In the week or so leading up to the day of publication of this issue of INBOUND, it felt as if the major players in Germany’s tourism industry were playing no-one-wins futbol—kicking the ball back-and-forth with no apparent indication of just how the exercise is going to end, especially since the playfield has three sides.
—On one side, the numbers reported on tourism sales activity for the German travel trade were encouraging—another steady, stubborn monthly increase compared to 2020, but not near the level of activity the industry
—On another side are the figures that it is going to tough going for what remained for the rest of the year could turn positive.
—On another level or side is the anxiety over the COVID-19 virus and the crisis it has created for all travelers throughout the global and the possibility that a relatively a new form—the Omicron Virant—would sweep through Europe and wreak havoc on the continent.
(Remember, as we review some of the numbers on sales, gains and losses for November, that, at the same time, the results of an Amadeus survey showed that four out of five—81 percent—Germans had a strong desire to travel.)
● First, a breakout of sales numbers from ta.ts “ta.ts Reisebürospiegel” (or ta.ts* Travel Agency Mirror.) Total invoice sale activity by travel agents revealed the following figures.
473.0 = percent increase in total invoiced agency sales compared to November 2020.
55.5 = percent decrease compared vs. November 2019
884.3 percent = increase in billed tourism turnover vs. November 2020
51.4 = percent = decrease in billed tourism turnover vs. November 2019
481.4 = percent increase in air traffic billed vs. November 2020
59.1 = percent decrease in billed tourism turnover vs. November 2019
177.5 = percent increase in “other” sales vs. November 2020
50.1 percent = percent decrease in “other” sales vs 2019
400.7 = percent increase in number of tickets sold vs. November 2020
63.1 = percent decrease vs. November 2019
736.9 = percent increase in sales of the tourism subdivision of cruises vs. November 2020
60.3 = percent decrease in sales of cruise subdivision vs.
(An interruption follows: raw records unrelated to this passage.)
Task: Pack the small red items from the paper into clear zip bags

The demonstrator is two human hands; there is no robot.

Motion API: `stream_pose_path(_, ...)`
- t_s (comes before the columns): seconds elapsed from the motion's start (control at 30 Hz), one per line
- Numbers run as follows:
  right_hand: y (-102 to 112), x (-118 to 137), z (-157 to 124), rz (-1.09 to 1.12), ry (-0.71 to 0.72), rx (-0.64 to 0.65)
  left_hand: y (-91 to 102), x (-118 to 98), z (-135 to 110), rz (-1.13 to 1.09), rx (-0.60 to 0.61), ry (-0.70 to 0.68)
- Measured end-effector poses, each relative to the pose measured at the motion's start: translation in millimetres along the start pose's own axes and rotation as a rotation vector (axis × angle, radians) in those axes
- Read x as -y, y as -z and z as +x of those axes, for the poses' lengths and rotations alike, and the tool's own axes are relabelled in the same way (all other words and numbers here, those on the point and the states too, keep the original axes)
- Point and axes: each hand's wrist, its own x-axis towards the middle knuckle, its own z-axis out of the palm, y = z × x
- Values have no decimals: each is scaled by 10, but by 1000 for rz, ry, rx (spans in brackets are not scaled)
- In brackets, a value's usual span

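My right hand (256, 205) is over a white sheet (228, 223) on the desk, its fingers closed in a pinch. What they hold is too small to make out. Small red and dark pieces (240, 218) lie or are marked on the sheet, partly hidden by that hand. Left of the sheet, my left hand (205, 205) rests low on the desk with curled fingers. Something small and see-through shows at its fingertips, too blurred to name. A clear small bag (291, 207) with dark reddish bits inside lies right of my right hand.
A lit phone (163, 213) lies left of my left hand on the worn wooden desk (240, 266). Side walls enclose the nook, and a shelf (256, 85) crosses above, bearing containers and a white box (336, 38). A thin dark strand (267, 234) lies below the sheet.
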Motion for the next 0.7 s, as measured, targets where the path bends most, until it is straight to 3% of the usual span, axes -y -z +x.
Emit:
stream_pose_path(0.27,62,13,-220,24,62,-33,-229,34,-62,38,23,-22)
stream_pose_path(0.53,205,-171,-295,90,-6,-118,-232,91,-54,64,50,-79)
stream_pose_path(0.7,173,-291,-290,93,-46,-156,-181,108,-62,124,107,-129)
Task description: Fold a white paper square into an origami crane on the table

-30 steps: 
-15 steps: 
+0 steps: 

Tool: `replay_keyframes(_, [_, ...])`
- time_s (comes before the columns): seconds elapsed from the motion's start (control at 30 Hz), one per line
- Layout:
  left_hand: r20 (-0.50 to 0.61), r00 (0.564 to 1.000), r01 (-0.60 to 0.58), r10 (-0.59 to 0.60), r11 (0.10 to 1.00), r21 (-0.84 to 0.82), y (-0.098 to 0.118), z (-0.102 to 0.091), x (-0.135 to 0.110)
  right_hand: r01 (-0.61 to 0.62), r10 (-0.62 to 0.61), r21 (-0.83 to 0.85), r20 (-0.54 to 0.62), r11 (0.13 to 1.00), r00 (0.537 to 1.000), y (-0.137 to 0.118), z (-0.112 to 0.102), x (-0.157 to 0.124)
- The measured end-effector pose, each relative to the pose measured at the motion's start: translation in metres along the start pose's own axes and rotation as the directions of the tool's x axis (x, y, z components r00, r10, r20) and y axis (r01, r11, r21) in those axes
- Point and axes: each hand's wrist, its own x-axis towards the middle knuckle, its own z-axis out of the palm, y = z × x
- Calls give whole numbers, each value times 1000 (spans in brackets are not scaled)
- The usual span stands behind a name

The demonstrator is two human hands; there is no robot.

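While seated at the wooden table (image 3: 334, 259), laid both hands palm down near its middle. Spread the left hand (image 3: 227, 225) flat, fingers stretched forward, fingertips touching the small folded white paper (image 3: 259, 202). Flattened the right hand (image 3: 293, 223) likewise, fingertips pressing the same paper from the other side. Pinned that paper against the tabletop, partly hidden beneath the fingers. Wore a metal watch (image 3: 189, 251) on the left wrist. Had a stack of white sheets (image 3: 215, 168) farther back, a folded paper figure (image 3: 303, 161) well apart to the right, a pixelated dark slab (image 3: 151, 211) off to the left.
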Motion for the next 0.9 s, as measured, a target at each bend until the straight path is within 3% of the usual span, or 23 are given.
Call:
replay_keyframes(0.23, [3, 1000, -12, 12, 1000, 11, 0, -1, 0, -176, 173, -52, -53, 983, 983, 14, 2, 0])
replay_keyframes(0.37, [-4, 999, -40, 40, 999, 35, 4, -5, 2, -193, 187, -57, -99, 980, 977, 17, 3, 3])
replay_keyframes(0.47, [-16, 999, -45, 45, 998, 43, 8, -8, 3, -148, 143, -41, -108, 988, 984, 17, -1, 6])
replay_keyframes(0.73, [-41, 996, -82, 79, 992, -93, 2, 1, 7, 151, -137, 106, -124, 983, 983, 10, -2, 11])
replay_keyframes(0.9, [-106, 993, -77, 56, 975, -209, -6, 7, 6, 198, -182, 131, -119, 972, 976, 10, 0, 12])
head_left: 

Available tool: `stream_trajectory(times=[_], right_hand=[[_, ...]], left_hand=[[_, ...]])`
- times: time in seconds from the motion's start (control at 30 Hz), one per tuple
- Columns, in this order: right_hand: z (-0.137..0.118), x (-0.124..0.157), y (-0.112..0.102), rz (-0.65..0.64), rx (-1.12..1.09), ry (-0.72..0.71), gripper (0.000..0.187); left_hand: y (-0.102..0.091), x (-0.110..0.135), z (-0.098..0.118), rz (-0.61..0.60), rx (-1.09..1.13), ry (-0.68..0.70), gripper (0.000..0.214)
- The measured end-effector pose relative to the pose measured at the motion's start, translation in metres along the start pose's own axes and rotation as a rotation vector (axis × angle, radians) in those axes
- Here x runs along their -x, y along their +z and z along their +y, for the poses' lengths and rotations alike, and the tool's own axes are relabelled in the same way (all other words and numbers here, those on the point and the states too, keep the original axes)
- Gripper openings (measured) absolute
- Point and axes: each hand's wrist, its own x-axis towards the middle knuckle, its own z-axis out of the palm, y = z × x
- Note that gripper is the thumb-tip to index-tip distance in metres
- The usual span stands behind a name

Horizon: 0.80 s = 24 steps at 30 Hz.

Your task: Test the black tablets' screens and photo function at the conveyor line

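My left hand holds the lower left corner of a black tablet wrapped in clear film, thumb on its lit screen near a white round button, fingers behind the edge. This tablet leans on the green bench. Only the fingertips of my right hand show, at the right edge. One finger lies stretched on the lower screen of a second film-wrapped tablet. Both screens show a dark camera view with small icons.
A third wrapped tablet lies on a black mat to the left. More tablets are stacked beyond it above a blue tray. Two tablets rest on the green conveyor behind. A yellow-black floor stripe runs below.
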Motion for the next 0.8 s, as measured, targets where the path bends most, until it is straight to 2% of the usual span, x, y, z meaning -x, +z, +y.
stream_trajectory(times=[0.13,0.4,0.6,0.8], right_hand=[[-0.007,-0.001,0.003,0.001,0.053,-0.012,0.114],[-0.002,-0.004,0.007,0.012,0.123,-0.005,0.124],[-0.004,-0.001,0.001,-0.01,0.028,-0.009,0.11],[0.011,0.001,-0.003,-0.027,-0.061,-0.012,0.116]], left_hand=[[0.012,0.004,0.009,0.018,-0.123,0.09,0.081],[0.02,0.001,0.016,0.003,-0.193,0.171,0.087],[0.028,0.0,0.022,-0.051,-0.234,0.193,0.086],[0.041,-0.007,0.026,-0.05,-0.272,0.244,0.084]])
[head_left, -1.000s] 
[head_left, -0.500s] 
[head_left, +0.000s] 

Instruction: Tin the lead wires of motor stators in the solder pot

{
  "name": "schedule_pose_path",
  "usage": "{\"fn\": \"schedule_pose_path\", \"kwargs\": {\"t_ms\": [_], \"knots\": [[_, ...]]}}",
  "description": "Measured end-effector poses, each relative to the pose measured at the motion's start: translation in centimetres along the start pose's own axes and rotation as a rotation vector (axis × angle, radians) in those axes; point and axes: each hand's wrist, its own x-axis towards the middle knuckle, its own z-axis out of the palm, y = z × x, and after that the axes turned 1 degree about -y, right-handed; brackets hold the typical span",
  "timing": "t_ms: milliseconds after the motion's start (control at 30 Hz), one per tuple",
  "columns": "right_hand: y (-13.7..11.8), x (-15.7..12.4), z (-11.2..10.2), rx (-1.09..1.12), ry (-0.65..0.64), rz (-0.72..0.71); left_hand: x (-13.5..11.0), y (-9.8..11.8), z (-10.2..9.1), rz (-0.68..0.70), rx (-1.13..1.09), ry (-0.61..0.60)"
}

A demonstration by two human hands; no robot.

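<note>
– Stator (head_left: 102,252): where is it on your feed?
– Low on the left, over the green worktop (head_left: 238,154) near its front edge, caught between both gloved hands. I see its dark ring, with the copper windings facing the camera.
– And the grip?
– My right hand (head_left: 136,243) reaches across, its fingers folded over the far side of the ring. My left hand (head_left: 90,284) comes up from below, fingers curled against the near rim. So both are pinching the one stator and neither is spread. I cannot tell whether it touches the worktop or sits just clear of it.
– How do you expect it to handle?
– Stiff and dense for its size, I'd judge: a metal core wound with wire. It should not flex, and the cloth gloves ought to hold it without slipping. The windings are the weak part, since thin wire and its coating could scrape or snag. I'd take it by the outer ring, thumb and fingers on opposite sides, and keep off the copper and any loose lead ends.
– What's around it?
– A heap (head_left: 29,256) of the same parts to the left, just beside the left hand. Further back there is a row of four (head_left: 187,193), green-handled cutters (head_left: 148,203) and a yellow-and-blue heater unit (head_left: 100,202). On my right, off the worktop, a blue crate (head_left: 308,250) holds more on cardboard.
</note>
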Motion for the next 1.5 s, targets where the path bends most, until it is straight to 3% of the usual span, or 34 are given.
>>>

November 2019
Finally, the key data points: viewed cumulatively, the total invoiced travel agency turnover in the months from January to November is plus 17.5 percent compared to 2020. For the period January to November vs. 2019, the cumulative invoiced travel agency revenue is minus 72.8 percent.
*Travel Agency Technologies & Services is a Frankfurt-based company that specializes data and technology management, as well as accounting services.
● In a report by the German travel trade publication Touristik Aktuell, Guido Wiegand from the Research Association for Holidays and Travel (Forschungsgemeinschaft Urlaub und Reisen, or FUR)
said, “As far as spring is concerned, the tourism industry should have good hopes … The big organizers are also in good spirits and are forecasting a summer season for next year that should come close to the strong sales from the record year 2019.”
“These expectations are not out of thin air.” said Wiegand, who pointed out the following:
—The research community is convinced that some trends that arose during the Corona crisis will remain with us in the next year. For example, the customers’ willingness to book at short notice. Their uncertainty was recently reflected in extreme short-term bookings.
—In September, more than a third of all travelers opted for a vacation that was due to leave four weeks later. Wiegand estimates that the number of extreme short-term bookers will continue to increase in 2022.
● In a closely followed financial report earlier this month, TUI, which is Europe’s largest tour operator, conceded that the appearance on the scene of the Omicron Variant of COVID-19 had “weakened positive momentum” for bookings. In its report, TUI strained to find the positive side of its situation: while it posted an annual loss of over 2 billion euros ($2.26 billion), it pointed to an “encouraging” current pipeline of 4.1 million bookings across the winter 2021/22 and summer 2022 seasons, with 1.4 million bookings taken since October 3 rd. In spite of the impact of Omicron, the TUI said trading “continues to be in line” with TUI’s winter capacity plans, which are currently between 60% and 80% of pre-Covid levels. It also suggested that it was close to breaking even in the first quarter of the new financial year.